ACTIVITY: From the entries that follow, report every line in which "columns" occurs.

(Data entries)
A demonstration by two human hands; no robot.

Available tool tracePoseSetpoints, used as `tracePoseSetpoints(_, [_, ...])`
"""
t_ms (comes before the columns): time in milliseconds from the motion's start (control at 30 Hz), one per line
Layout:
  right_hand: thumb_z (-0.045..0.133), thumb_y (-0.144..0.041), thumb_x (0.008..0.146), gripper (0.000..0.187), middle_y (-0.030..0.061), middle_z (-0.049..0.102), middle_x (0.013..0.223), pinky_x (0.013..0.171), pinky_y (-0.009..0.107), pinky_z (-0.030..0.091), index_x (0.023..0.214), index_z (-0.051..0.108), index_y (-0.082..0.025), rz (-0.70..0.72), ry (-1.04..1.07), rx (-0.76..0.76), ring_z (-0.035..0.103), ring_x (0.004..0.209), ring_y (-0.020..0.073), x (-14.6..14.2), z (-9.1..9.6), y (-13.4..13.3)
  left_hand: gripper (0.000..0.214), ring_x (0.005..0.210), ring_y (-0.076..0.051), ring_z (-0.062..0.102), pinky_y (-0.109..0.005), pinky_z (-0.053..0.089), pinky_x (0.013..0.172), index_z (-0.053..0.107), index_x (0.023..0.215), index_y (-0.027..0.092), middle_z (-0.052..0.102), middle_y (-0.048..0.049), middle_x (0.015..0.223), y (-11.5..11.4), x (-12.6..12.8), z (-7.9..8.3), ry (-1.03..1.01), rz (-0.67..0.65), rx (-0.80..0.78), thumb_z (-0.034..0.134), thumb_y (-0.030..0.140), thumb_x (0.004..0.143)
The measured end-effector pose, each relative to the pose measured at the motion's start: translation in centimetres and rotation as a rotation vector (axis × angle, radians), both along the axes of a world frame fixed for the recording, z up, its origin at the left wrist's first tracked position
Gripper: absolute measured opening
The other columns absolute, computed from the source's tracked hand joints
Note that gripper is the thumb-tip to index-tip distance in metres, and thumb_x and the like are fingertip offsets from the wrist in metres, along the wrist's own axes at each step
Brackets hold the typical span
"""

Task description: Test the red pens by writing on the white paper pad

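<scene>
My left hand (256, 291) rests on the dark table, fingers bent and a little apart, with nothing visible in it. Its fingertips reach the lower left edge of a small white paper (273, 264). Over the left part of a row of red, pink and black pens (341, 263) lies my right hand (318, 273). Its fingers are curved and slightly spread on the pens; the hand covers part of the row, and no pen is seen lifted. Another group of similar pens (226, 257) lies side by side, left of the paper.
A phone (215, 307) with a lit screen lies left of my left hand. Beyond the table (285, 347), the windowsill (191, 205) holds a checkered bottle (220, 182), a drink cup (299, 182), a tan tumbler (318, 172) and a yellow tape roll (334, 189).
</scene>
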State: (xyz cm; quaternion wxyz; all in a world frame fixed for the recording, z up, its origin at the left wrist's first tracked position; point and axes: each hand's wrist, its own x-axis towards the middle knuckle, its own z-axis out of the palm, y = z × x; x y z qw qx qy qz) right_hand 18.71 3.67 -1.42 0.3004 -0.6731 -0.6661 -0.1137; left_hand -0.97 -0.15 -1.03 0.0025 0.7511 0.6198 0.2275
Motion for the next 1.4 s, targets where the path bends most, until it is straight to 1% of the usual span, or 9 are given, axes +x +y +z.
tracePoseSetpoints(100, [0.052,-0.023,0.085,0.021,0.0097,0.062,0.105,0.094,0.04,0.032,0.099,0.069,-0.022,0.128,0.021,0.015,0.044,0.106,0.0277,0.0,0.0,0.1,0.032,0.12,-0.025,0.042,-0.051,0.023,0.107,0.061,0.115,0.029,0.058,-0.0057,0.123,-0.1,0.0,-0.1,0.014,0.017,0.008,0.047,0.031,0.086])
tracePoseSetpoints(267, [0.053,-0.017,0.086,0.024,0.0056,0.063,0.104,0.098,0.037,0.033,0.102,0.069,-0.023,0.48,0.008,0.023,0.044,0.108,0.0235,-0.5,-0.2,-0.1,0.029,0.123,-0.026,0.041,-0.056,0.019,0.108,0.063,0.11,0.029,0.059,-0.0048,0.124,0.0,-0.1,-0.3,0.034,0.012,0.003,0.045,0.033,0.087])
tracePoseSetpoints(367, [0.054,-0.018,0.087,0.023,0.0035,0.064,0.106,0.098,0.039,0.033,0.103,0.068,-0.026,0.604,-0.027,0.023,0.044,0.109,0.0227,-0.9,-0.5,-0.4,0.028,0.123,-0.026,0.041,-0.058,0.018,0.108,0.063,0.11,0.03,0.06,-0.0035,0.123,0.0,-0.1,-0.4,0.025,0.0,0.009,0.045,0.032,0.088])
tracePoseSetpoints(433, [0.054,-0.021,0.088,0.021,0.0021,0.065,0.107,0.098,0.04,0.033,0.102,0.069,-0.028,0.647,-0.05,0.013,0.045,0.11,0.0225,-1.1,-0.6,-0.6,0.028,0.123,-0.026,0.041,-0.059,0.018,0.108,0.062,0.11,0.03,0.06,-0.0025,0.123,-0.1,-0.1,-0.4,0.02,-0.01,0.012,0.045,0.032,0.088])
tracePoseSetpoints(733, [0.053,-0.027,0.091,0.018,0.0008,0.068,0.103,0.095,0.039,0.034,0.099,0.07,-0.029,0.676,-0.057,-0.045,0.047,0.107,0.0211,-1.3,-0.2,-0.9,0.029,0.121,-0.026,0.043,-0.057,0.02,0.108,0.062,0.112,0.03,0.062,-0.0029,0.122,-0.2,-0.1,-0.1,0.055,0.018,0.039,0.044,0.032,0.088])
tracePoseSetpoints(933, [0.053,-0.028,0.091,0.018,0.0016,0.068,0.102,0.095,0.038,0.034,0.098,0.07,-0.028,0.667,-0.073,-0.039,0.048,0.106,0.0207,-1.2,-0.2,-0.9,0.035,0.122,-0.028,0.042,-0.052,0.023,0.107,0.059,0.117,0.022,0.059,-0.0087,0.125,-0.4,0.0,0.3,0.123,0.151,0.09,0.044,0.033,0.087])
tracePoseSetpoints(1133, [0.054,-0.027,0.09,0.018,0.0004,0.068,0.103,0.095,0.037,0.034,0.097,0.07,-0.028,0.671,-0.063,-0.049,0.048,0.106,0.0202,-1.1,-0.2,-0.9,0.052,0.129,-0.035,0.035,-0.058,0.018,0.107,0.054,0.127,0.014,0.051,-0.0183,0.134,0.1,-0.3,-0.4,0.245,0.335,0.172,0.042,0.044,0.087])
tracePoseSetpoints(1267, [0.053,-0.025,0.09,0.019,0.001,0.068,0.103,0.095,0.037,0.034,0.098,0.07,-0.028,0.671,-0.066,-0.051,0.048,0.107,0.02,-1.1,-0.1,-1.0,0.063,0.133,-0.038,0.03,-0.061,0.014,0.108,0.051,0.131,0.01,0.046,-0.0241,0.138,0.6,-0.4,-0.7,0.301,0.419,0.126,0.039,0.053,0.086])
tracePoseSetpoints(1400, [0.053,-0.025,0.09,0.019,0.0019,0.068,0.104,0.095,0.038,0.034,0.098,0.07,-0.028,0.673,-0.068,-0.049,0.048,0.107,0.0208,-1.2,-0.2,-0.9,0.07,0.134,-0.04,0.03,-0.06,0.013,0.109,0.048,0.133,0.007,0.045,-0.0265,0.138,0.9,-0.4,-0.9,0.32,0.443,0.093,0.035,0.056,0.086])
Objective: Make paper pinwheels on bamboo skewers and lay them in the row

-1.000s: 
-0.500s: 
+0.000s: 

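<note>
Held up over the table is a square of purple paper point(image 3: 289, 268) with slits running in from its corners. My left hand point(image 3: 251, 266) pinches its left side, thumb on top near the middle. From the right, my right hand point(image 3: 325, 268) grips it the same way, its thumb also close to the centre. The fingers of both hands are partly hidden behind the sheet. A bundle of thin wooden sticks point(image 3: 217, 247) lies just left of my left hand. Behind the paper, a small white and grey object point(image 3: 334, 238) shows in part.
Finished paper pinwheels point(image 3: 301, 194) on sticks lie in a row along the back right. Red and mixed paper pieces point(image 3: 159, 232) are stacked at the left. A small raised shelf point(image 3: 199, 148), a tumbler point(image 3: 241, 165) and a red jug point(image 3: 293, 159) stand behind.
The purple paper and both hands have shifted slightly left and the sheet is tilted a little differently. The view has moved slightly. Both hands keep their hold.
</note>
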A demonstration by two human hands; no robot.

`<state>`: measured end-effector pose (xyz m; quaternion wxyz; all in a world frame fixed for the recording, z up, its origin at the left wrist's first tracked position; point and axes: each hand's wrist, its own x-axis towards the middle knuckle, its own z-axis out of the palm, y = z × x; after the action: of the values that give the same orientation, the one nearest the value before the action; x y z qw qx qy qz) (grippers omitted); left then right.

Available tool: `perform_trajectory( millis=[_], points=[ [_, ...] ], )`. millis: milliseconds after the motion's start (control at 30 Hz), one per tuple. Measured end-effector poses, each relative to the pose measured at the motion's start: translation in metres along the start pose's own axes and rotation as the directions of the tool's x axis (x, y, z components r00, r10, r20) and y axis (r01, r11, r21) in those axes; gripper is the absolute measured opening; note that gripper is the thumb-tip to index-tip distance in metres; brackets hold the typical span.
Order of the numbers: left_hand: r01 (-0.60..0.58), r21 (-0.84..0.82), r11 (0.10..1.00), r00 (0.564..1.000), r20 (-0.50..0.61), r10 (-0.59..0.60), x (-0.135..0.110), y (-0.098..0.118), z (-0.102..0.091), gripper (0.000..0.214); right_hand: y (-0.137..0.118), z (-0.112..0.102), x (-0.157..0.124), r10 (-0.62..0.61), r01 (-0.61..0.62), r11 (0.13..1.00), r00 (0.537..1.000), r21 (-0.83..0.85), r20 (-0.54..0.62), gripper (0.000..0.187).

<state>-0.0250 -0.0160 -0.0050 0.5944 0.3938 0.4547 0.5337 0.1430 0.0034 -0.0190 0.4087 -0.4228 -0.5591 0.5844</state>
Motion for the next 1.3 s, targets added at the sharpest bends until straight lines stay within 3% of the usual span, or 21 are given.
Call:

OUTPUT BELOW:
t_ms (comes before the columns): time in milliseconds from the motion's start (control at 30 Hz), one per line
The other columns absolute, computed from the source's tracked hand joints

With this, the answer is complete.